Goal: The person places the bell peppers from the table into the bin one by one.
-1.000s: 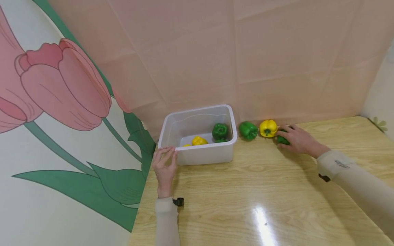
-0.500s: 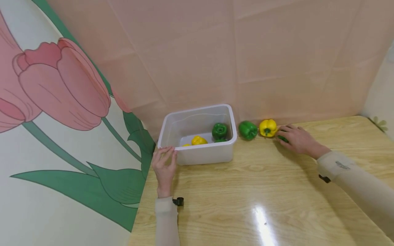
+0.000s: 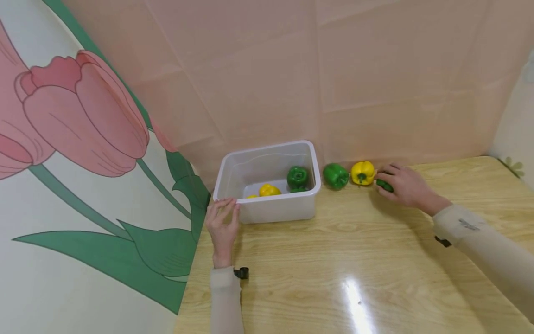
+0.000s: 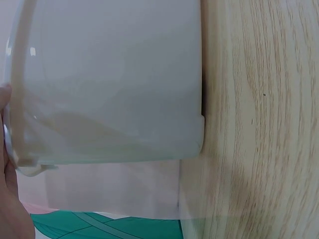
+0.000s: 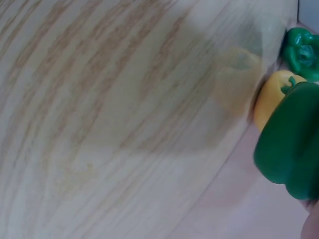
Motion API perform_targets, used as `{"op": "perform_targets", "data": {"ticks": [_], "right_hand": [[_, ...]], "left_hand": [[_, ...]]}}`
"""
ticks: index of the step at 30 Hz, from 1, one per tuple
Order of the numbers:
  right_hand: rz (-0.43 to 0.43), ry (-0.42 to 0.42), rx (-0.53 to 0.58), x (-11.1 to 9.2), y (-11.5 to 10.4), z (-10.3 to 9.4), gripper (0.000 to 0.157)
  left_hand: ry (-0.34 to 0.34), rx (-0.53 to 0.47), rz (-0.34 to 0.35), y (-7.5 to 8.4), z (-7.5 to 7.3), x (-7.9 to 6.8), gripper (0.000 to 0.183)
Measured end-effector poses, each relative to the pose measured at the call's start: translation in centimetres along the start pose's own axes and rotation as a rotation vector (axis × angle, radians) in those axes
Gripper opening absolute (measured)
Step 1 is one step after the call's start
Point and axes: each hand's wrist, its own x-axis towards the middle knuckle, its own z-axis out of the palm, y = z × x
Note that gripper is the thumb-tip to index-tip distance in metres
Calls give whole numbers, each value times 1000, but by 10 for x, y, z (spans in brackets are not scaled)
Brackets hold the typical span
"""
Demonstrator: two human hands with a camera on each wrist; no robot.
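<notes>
My right hand (image 3: 406,185) grips a green bell pepper (image 3: 384,185) at the right end of a short row, and the palm and fingers cover much of it. In the right wrist view this green pepper (image 5: 291,144) looms large, with a bit of finger (image 5: 311,226) below it. Directly left of it sits a yellow bell pepper (image 3: 362,173), then another green bell pepper (image 3: 335,176). At the near left corner of a white plastic bin (image 3: 277,211), my left hand (image 3: 222,227) holds the rim; in the left wrist view, fingers (image 4: 4,95) show at the rim.
Inside the bin lie yellow peppers (image 3: 269,190) and green peppers (image 3: 297,177). A pinkish sheet (image 3: 267,83) hangs behind the wooden table (image 3: 300,269). On the left stands a wall painted with tulips (image 3: 54,116).
My right hand has shifted slightly right and back, its fingers resettling round the green bell pepper. The left hand stays on the bin's rim.
</notes>
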Motion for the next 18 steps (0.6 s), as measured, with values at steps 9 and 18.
{"op": "perform_targets", "data": {"ticks": [9,18], "right_hand": [[-157,197,-69,8,-2,-7,71],[-221,264,-69,18,-8,-20,65]], "left_hand": [[4,-5,-4,0,0,-1,22],[0,8,-2,0,-1,-2,23]]}}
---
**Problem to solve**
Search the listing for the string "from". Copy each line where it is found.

**Written reply**
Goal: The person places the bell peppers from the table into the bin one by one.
ticks: index of the step at 30 Hz, from 1, one per tuple

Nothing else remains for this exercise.